By Patrick B. McGuigan
Oklahoma City’s Martin Luther King parade brought a spectacular conclusion to the 2013 observance of the federal holiday honoring the slain civil rights leader’s legacy and continuing impact in Oklahoma and American history. The event was marked both with praise for Dr. King and to President Barack Obama, who took the ceremonial oath of office as final preparations for the parade were under way.
Participating units came from across the metro area, including Oklahoma City, Spencer and Choctaw. Equestrian units with roots in the state’s black history concluded the event, which was led by a wide range of churches, schools and other groups.
In all, more than 115 units joined the official parade roster this year.
Church of the Living God, St. James Baptist, First Unitarian and many other religious organizations marched or rode on floats. The Peace House was among the lead units, as has been the case for most of the parade’s history.
“Greek” fraternal organizations – both sororities and fraternities, were out in force.
The Buffalo Soldiers motorcycle unit, the Ponca Nation of Oklahoma, Patriots Step group, the Men’s Associated Foundation of Oklahoma City, Boys and Girls Clubs, the Oklahoma After School Network, Jack & Jill of Oklahoma, Clear As Dance, the Marcus Garvey Charter School Panthers, the Teamsters’ local, and classic car groups (including “Old School Cruiser”) were present.
Many businesses brought large contingents for the holiday extravaganza, including AT&T, Cox Communications, and Twice the Cutz Salon.
The Spencer and Oklahoma City Fire Departments, with their sirens and bright engines, were a popular feature for children of all ages. The Oklahoma County Sheriff’ office, including equestrian officers, and the City Police brought messages of solidarity to parade-goers.

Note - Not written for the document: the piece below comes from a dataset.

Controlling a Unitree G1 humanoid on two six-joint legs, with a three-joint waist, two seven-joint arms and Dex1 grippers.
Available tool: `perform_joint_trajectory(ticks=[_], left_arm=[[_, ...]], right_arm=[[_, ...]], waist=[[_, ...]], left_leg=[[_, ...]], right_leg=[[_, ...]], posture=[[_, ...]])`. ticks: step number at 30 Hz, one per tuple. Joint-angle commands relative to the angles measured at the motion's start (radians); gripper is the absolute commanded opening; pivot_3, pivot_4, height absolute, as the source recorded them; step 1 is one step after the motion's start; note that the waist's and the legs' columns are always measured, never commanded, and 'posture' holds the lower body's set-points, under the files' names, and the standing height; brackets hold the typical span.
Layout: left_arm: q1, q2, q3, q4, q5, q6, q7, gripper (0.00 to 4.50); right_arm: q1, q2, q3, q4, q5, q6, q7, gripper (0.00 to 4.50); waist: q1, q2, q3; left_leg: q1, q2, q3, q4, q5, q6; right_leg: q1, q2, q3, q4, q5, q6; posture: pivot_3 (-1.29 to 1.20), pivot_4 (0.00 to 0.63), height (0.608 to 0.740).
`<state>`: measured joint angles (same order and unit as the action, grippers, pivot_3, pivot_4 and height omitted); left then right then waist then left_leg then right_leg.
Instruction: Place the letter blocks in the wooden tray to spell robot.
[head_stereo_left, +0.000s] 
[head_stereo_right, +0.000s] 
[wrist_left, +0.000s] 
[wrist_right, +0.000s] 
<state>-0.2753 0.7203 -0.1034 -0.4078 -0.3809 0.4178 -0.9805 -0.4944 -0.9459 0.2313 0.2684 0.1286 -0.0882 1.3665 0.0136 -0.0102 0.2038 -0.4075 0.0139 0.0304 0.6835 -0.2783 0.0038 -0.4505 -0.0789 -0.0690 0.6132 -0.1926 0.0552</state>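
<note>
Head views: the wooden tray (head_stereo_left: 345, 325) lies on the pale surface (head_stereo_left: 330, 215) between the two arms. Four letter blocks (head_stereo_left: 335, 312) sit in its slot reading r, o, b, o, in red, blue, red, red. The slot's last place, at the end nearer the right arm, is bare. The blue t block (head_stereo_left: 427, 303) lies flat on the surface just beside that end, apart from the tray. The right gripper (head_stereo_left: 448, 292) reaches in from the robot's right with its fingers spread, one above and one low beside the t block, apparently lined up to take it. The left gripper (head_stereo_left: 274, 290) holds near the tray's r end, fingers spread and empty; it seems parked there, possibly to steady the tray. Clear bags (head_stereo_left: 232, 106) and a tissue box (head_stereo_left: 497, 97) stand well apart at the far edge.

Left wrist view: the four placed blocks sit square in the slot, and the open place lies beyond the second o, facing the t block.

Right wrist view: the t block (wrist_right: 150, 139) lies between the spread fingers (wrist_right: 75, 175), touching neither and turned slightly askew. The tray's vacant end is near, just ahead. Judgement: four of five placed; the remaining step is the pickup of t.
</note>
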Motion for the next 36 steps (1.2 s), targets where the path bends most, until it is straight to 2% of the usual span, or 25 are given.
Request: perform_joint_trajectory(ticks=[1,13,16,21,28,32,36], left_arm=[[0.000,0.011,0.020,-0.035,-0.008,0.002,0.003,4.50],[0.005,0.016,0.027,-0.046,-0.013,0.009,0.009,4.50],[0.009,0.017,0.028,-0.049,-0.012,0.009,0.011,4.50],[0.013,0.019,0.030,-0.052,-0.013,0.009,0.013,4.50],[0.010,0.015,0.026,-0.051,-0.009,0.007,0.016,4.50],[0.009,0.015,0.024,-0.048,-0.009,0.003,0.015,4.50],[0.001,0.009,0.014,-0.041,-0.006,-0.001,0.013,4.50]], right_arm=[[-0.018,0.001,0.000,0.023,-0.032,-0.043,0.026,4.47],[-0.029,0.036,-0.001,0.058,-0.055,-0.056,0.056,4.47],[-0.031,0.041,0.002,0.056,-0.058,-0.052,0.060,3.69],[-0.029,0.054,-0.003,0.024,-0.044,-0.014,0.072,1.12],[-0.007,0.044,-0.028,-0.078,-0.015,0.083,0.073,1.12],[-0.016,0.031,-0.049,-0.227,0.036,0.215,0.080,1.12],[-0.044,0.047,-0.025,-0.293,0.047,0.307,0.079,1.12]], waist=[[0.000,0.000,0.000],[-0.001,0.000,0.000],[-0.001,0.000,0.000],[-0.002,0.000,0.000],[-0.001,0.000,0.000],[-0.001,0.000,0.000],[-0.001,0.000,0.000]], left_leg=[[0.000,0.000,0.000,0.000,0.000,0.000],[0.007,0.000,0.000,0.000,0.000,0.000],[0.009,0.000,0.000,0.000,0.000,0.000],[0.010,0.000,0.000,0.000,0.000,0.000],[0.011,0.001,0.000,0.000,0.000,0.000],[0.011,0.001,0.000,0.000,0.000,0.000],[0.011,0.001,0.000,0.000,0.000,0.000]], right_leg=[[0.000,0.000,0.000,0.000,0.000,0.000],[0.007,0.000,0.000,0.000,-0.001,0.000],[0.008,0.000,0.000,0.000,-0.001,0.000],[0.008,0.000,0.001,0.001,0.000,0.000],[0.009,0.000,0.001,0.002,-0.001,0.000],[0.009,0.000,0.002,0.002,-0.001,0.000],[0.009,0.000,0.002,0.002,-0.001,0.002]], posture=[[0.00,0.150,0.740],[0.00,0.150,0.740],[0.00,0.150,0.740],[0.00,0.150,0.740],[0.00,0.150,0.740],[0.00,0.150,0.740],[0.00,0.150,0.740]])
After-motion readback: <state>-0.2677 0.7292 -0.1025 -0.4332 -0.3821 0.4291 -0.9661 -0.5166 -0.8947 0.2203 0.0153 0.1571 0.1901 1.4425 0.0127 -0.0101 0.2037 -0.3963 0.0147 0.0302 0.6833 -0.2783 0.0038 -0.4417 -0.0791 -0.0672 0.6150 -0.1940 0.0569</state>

The parade concluded a weekend of activities, including religious services (at Corpus Christi Catholic Church, St. John Missionary Baptist, and a prayer breakfast in Midwest City) the silent march from the Freedom Center to the State Historical Society, ringing of the Freedom Bell (state’replica of the Liberty Bell), and the official remembrance at St. Paul’s Episcopal Cathedral.